950 ℃下DZ411镍基高温合金NiCoCrAlY涂层热腐蚀行为

邓尕平1, 赵杰1, 高凯1, 王威2, 刘欢2, 曹铁山1, 程从前,1

1 大连理工大学 材料科学与工程学院 大连 116024

2 中国航发沈阳发动机研究所 沈阳 110015

Hot Corrosion Behavior of DZ411 Nickel-Based Superalloy NiCoCrAlY Coating at 950 oC

DENG Gaping1, ZHAO Jie1, GAO Kai1, WANG Wei2, LIU Huan2, CAO Tieshan1, CHENG Congqian,1

1 School of Materials Science and Engineering, Dalian University of Technology, Dalian 116024, China

2 AECC Shenyang Engine Research Institute, Shenyang 110015, China

通讯作者: 程从前,cqcheng@dlut.edu.cn,主要从事高温腐蚀与寿命评价、表面电化学腐蚀检测新技术研究

收稿日期: 2024-11-21   修回日期: 2025-01-06  

基金资助: 船用燃气轮机基础研究项目(MGT2023001)

Corresponding authors: CHENG Congqian, professor, Tel:(0411)84709076, E-mail:cqcheng@dlut.edu.cn

Received: 2024-11-21   Revised: 2025-01-06  

Fund supported: Basic Research Project for Marine Gas Turbines(MGT2023001)

作者简介 About authors

邓尕平,男,2000年生,硕士

摘要

为了揭示NiCoCrAlY涂层在900 ℃以上熔盐环境中的热腐蚀机制与失效行为,本工作在常规称重研究方法基础上,考虑熔盐挥发对涂盐样品质量的影响,研究了950 ℃下DZ411合金NiCoCrAlY涂层在Na2SO4盐膜及Na2SO4与NaCl组成的混合盐膜中的热腐蚀动力学行为、表/界面组织和成分特征。
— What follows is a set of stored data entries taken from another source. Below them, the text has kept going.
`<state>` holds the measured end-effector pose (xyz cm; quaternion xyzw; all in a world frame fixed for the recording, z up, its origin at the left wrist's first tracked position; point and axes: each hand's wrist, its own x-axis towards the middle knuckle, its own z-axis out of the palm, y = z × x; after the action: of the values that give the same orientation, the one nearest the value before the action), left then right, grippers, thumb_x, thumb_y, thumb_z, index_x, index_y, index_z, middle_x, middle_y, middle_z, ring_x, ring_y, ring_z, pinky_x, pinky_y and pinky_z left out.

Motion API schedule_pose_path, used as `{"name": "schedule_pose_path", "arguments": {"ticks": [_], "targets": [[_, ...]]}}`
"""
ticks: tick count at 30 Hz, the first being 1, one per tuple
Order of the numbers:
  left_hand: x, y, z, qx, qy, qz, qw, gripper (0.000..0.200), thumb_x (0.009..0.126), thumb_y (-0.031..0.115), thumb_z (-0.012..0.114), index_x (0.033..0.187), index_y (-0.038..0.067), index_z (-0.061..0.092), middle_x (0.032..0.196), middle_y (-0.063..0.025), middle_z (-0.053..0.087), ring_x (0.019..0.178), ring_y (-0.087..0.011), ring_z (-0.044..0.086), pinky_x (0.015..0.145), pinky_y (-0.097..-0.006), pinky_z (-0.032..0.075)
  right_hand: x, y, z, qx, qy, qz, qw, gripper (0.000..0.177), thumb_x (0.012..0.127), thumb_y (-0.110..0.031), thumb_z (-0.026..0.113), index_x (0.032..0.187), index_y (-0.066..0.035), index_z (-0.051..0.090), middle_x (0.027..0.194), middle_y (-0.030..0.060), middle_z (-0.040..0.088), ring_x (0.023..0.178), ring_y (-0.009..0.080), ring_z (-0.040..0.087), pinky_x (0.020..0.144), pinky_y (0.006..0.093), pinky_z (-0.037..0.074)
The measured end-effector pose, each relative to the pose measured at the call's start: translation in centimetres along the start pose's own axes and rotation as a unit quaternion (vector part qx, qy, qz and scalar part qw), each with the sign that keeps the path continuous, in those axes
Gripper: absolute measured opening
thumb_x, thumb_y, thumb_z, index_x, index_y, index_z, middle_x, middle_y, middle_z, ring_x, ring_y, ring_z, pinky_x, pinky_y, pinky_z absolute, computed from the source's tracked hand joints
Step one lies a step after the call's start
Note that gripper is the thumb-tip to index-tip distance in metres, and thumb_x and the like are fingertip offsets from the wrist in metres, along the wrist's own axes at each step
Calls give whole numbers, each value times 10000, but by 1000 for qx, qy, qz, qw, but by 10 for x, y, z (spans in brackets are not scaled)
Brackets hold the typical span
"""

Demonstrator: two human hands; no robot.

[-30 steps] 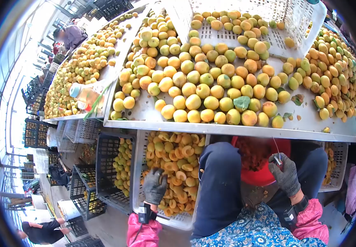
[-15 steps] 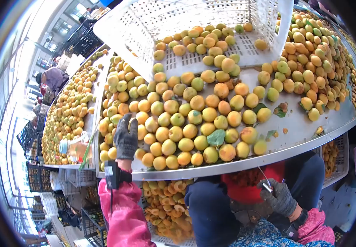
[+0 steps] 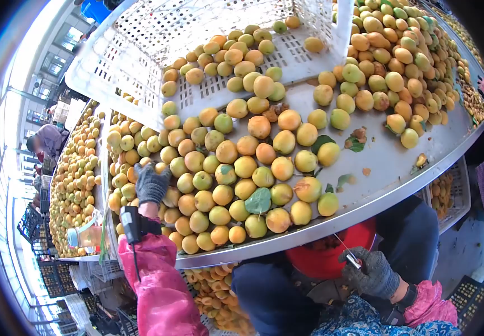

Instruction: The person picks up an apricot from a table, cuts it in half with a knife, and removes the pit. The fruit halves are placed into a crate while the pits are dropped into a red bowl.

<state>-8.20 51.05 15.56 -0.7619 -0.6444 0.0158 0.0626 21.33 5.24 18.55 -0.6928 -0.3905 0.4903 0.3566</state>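
The left hand (image 3: 151,183) and right hand (image 3: 372,273) wear dark grey knit gloves. Just behind each glove sits a black wrist unit (image 3: 131,224); the left one trails a thin black cable (image 3: 136,263). The sleeves (image 3: 160,285) are bright pink, the trousers (image 3: 264,291) dark blue, and the apron (image 3: 359,322) blue floral.

A white crate (image 3: 141,50) lies tipped on its side on the steel worktop (image 3: 387,162), with some fruit resting on its lower wall. A large green leaf (image 3: 260,200) sits among the fruit near the front edge. A plastic bottle (image 3: 85,236) lies at the left corner. Beyond it a neighbouring worktop (image 3: 71,173) is heaped with fruit, and a person (image 3: 48,140) bends over its far end. Below are dark crates (image 3: 51,274) and what looks like halved fruit (image 3: 214,291).
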Motion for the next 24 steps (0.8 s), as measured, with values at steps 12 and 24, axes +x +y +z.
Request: {"name": "schedule_pose_path", "arguments": {"ticks": [12,24], "targets": [[-51,22,-19,-231,-2,164,959,434,765,293,731,1076,8,629,1029,-192,653,935,-311,646,859,-399,505,-17,-1,-9,16,8,-47,999,250,873,-182,650,1077,-47,600,840,142,657,779,246,660,709,335,505],[-261,174,-121,-480,67,154,861,340,901,138,646,1184,0,519,1008,-109,624,857,-227,629,761,-338,537,-49,-14,-17,230,-20,-113,966,306,965,-176,524,1225,-18,547,827,113,654,720,154,617,690,314,487]]}}
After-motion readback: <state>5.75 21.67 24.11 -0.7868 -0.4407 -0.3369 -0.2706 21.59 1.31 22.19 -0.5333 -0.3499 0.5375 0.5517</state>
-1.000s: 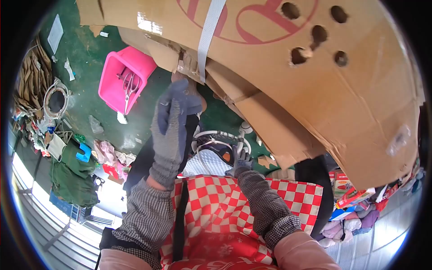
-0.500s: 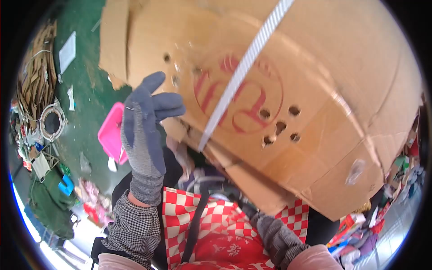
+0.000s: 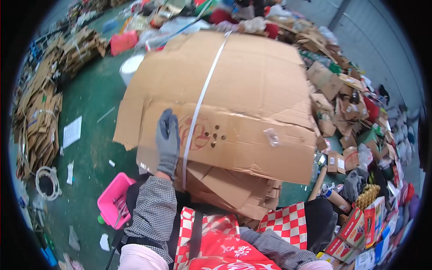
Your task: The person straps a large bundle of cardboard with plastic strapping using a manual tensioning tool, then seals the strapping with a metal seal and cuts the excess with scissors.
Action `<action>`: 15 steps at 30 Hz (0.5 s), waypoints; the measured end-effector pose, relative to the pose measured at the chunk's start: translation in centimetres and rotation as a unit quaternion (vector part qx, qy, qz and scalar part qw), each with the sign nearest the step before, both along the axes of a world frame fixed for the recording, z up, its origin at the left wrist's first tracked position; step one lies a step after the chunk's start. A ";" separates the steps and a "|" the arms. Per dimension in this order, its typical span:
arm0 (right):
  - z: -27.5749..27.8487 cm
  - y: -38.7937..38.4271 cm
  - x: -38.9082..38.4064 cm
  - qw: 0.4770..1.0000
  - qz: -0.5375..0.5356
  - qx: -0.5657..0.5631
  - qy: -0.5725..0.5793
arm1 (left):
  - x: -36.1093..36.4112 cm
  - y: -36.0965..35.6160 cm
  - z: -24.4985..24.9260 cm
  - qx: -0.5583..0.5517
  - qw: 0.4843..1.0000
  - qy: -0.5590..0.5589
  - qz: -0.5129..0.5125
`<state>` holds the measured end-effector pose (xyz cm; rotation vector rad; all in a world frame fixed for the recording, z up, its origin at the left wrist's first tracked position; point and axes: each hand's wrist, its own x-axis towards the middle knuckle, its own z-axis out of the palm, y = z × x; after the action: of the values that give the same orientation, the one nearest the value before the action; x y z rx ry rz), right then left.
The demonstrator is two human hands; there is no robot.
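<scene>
A big stack of flattened cardboard (image 3: 234, 81) stands before me, with a white strap (image 3: 204, 90) running over its top and down the near side. My left hand (image 3: 168, 139), in a grey glove, is at the stack's left part beside the strap and a red printed circle. Its fingers are close together and no object shows in them; whether it touches the cardboard is unclear. Only my right sleeve (image 3: 274, 247) shows, low over the red and white checked apron (image 3: 288, 225); the hand is hidden.
A pink basket (image 3: 110, 198) with tools sits on the green floor at the left. Tied cardboard bundles (image 3: 40, 121) lie farther left, near a white coil (image 3: 47, 183). Loose cardboard boxes (image 3: 336, 162) and mixed waste cover the right side. A white bucket (image 3: 130, 67) stands behind.
The view has lifted and drawn back, showing the whole stack and the waste behind it. My left hand has lowered its outstretched fingers and drawn them together.
</scene>
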<state>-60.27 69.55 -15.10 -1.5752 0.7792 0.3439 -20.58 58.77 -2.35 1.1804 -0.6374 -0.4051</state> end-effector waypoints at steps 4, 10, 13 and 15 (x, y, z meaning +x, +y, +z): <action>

结果表明,经热盐挥发质量校准后,常规热腐蚀减重动力学曲线显示,试样热腐蚀后质量增加,且混合盐环境下的腐蚀增重速率大于纯硫盐环境;2种盐膜条件下的腐蚀产物层结构类似,外层为Al2O3氧化层,中间层为以Al2O3和Cr2O3为主的疏松氧化物,内层为互扩散区,且在基体界面前沿析出大量Al2S3和Cr2S3。此外,与纯硫盐环境相比,混合盐中的氯盐通过氯化反应促进了S、O元素的扩散,从而加速了涂层的劣化进程。

关键词: NiCoCrAlY涂层; DZ411合金; 热腐蚀; 扩散

Abstract

NiCoCrAlY coatings offer good resistance to high-temperature oxidation and corrosion, making them an effective protective layer for gas turbine blades. However, in marine environments, these coatings are susceptible to hot corrosion damage, considerably affecting service lifespan and safety. With the development of modern gas turbines with high efficiency and power, the service temperatures of their blades have increased. An in-depth understanding of the hot corrosion mechanisms of NiCoCrAlY coatings above 900 oC is crucial for developing advanced gas turbine blade materials suitable for marine applications. This study investigates the hot corrosion kinetics using conventional gravimetric analysis while considering the quality effect of molten salt volatilization. XRD, SEM, and EDS were used to analyze the surface and interface microstructures, as well as the compositional characteristics of the NiCoCrAlY coating on the DZ411 alloy. These analyses were performed after exposure at 950 oC under a Na2SO4 salt film and a mixed salt film comprising Na2SO4 and NaCl. Results demonstrated that after modifying conventional hot corrosion mass-loss kinetics to consider molten salt volatilization, the hot corrosion mass change becomes a mass gain. The mass gain rate was higher in mixed salt environments than in pure sulfate environments. The hot corrosion mass gain of the alloy is attributed to cyclic oxidation-sulfidation reactions in the coating. Cross-sectional analysis of the corrosion product layer revealed a similar structure under both salt conditions: an outer layer of Al2O3, a middle layer of porous oxides dominated by Al2O3 and Cr2O3, and an inner interdiffusion zone. In addition, Al2S3 and Cr2S3 precipitates were present at the coating-substrate interface. Furthermore, the presence of chloride salt in the mixed salt environment facilitated chlorination reactions, promoting the diffusion of sulfur and oxygen, and accelerating the degradation of the coating compared with the pure sulfate condition.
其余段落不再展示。